No one has been spared the devastating effects of super typhoon Yolanda in the Visayas.
As photos, videos and heart-wrenching stories of survivors emerge and are shared online, those lucky enough to have been spared the brunt of the storm have begun donating time, money and goods to help victims of Yolanda.
Japanese restaurant Yabu: House of Katsu has announced that it is doing its bit to extend help. On November 13, all seven branches of the restaurant are donating 100 percent of the day’s profits to Yolanda survivors, said marketing head Denise Cabotaje.
Katsu for a cause
“We thought about this during the weekend after the calamity happened. We already did this before during the Habagat. Now, it’s time that we do it again,” she said.
“So the more you eat, the more we can give. Last year, we raised about P200,000. We hope to surpass it this time,” she added.
Yabu is tying up with community foundation Gawad Kalinga to make sure donations get to the victims of the most powerful storm ever recorded in history.
The restaurant will donate ready-to-eat food, water and other grocery products.
Sarsa Kitchen and Bar in Bonifacio Global City will also launch Eat For A Cause on Tuesday, November 12. Chef JP Anglo assures all sale proceeds will go to donations benefiting Yolanda victims.
Monetizing donated fashionable wear
Meanwhile, the Philippine National Red Cross (PNRC) has thought up of a novel way of monetizing the odd gown and fashionable item the aid agency receives among donated clothes.
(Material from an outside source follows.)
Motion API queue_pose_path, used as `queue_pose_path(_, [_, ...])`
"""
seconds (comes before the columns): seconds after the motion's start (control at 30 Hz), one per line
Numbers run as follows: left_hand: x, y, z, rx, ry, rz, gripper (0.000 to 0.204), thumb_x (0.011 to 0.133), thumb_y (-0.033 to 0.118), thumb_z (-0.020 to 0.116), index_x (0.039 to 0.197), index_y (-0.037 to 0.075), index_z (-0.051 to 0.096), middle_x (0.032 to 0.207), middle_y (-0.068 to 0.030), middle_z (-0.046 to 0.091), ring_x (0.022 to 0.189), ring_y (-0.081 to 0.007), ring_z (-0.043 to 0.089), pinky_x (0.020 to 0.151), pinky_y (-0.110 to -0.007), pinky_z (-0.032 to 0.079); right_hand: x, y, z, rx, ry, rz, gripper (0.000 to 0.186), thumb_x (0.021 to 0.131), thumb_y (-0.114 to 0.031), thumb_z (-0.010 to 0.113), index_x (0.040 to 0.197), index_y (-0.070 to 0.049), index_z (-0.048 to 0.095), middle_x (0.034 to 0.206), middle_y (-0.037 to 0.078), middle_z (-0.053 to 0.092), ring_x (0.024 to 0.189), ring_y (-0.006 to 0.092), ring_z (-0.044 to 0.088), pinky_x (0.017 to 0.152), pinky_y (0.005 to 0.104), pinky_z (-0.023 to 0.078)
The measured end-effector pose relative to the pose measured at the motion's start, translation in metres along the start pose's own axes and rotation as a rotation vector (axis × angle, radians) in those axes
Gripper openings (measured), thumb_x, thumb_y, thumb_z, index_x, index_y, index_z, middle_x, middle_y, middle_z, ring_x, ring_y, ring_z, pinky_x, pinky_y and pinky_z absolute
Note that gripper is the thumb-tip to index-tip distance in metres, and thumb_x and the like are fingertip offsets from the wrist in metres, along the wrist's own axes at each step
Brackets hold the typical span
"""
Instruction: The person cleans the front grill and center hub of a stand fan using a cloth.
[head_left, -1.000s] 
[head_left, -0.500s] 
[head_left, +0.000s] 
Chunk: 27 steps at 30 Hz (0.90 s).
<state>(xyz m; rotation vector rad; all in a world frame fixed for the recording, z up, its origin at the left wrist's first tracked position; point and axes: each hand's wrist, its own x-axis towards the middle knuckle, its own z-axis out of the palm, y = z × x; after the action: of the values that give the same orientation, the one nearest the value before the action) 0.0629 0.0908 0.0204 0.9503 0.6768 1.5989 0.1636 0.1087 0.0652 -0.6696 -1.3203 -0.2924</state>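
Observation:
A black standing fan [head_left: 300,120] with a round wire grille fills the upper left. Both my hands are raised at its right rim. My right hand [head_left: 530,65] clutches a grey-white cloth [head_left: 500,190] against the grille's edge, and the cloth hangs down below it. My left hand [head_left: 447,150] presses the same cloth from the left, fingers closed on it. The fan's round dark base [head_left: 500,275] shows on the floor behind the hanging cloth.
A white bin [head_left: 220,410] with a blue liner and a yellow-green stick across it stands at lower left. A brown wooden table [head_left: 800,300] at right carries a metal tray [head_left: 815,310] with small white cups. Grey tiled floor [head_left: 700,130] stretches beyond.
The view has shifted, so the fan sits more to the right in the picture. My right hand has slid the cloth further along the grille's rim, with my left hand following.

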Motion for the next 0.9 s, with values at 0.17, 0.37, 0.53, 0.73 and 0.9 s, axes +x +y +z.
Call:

The PNRC is holding a garage sale called Aid Couture to sell off clothing items deemed inappropriate or impractical to use by calamity victims.
Over the last few years, PNRC has seen leather jackets, gowns and designer tops among donated clothing.
The Aid Couture garage sale will be held on November 16 to 17 at the Alabang Town Center from 10 a.m. to 10 p.m., in partnership with Ariel and Downy.
Clothes to be sorted by celeb stylists
Fashion designer Happy Andrada, model Vicky Herrera and celebrity stylists Paulo Castro and Jujiin Samonte will help sort and style the clothes before selling it to public.
“What’s more, every garment includes a price tag that shows the equivalent life essential you’ll be providing the Philippine Red Cross,” the PNRC said in a statement.
“So while a victim may not have much use for a leather jacket, he most certainly would appreciate the clean, potable water and hot meals it could give him and his family,” it added.
Meanwhile, cargo and courier service LBC is also offering to forward donations except clothes from Filipinos living abroad free of charge to the Philippine National Red Cross until November 30.